§ **THE PROBLEM**
Your output should be the lines of the data that follow, reproduced exactly from the first through the line bearing "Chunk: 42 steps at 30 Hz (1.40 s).".

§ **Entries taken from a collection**
****************************************

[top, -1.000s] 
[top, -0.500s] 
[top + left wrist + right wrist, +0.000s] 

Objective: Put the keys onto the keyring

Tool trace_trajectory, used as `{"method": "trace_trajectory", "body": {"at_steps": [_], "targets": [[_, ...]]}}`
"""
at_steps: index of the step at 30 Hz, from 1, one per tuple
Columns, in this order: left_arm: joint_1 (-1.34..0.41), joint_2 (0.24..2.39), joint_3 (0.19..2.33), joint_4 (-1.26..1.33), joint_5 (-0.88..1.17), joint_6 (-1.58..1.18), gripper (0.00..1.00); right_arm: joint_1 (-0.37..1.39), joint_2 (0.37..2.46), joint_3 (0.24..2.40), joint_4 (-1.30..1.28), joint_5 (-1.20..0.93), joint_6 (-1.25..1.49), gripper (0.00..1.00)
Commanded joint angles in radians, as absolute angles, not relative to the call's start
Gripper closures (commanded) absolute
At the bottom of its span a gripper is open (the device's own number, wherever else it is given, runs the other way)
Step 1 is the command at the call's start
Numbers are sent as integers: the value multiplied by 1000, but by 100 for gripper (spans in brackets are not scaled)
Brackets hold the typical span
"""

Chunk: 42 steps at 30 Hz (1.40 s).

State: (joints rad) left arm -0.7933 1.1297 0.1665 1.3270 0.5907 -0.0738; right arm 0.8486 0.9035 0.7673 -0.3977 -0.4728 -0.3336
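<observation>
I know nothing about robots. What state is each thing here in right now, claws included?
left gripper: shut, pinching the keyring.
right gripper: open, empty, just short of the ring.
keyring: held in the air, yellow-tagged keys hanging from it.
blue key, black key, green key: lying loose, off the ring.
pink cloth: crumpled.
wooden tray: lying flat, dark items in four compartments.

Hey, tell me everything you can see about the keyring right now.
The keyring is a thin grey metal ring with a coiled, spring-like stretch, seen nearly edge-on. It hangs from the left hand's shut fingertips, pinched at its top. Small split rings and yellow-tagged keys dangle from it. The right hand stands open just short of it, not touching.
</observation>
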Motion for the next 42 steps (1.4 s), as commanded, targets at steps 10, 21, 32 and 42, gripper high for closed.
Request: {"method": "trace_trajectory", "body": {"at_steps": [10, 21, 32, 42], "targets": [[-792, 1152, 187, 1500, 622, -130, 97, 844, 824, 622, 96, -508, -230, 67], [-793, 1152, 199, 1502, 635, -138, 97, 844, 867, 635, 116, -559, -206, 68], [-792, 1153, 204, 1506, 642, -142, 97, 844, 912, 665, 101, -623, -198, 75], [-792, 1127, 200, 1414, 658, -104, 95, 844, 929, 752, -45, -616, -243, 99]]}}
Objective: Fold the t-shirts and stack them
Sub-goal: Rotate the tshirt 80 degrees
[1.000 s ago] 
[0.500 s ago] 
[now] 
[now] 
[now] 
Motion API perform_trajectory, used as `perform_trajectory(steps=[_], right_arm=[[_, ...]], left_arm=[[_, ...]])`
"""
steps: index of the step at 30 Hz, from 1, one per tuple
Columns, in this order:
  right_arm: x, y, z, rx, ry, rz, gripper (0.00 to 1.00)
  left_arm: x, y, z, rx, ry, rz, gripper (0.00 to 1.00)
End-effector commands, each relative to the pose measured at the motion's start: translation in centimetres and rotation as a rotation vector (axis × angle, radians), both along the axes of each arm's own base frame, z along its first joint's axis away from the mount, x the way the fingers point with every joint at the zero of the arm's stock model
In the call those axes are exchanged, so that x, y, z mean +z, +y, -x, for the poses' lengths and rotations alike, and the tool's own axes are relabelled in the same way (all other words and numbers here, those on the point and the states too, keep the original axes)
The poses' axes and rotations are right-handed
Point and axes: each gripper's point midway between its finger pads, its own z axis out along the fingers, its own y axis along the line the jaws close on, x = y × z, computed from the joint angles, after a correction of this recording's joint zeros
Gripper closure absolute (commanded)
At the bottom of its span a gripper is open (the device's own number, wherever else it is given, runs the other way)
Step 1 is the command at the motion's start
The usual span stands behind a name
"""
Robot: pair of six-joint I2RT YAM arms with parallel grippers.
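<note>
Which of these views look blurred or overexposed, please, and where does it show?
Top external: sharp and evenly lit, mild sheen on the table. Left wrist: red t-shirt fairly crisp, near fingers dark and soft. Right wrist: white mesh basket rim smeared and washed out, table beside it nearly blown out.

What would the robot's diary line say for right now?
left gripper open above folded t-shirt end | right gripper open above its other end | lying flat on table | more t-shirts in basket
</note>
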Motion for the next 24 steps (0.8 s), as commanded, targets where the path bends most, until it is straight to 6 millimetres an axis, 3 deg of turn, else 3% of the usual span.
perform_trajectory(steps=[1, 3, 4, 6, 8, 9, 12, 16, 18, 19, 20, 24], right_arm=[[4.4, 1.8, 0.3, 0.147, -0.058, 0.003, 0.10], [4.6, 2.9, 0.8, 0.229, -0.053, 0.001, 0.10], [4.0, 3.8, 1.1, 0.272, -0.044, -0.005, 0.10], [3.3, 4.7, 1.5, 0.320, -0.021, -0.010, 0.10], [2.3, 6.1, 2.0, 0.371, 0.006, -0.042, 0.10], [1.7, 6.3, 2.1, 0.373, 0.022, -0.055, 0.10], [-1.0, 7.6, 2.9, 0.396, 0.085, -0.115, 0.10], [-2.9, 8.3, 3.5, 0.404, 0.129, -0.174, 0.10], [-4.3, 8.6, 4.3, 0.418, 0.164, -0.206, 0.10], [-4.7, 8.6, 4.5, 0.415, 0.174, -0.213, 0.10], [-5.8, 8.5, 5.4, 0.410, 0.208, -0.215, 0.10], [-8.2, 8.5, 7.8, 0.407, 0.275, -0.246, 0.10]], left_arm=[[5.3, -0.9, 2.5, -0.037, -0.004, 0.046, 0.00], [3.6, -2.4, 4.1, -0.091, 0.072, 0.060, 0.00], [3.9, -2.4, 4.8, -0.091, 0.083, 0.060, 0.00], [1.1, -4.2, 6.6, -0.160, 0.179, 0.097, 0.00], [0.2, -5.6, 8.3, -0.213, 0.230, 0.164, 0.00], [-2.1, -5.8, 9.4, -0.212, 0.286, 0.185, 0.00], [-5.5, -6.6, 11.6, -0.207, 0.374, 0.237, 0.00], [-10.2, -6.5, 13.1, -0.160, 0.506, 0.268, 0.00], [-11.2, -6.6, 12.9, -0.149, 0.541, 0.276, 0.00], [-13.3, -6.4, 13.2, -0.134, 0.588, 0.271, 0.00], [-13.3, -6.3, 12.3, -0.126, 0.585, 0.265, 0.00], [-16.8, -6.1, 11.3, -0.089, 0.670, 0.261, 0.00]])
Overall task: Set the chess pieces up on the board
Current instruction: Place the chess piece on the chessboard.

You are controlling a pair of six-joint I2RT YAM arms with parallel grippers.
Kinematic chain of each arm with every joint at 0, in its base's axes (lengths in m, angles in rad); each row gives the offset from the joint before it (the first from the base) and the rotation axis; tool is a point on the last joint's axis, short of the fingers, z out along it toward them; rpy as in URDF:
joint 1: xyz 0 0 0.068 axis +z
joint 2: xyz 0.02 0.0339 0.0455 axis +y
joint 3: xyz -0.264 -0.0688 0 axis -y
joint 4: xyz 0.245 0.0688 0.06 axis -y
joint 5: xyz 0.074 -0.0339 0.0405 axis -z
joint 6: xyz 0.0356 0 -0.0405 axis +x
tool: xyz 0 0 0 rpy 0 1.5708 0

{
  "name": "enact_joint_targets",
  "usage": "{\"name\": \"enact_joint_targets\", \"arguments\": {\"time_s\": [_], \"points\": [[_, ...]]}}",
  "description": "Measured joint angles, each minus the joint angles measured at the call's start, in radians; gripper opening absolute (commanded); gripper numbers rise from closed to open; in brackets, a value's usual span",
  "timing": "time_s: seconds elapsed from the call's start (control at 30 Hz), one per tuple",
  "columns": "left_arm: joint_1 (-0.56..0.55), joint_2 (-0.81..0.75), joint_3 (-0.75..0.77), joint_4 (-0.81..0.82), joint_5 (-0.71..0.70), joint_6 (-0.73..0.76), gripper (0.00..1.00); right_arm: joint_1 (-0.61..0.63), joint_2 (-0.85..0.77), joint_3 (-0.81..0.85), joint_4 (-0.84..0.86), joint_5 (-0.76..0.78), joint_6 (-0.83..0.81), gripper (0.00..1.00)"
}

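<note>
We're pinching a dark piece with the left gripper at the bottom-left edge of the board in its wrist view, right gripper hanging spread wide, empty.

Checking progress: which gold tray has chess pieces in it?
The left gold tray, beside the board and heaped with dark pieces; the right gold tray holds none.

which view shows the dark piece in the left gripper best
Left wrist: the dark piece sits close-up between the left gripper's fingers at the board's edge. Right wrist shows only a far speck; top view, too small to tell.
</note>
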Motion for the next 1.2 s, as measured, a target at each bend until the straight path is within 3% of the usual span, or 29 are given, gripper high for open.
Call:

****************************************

§ **TASK ANSWER**
[top, -1.000s] 
[top, -0.500s] 
[top + left wrist + right wrist, +0.000s] 

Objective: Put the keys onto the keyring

Tool trace_trajectory, used as `{"method": "trace_trajectory", "body": {"at_steps": [_], "targets": [[_, ...]]}}`
"""
at_steps: index of the step at 30 Hz, from 1, one per tuple
Columns, in this order: left_arm: joint_1 (-1.34..0.41), joint_2 (0.24..2.39), joint_3 (0.19..2.33), joint_4 (-1.26..1.33), joint_5 (-0.88..1.17), joint_6 (-1.58..1.18), gripper (0.00..1.00); right_arm: joint_1 (-0.37..1.39), joint_2 (0.37..2.46), joint_3 (0.24..2.40), joint_4 (-1.30..1.28), joint_5 (-1.20..0.93), joint_6 (-1.25..1.49), gripper (0.00..1.00)
Commanded joint angles in radians, as absolute angles, not relative to the call's start
Gripper closures (commanded) absolute
At the bottom of its span a gripper is open (the device's own number, wherever else it is given, runs the other way)
Step 1 is the command at the call's start
Numbers are sent as integers: the value multiplied by 1000, but by 100 for gripper (spans in brackets are not scaled)
Brackets hold the typical span
"""

Chunk: 42 steps at 30 Hz (1.40 s).

The answer has been given, and the exercise is done.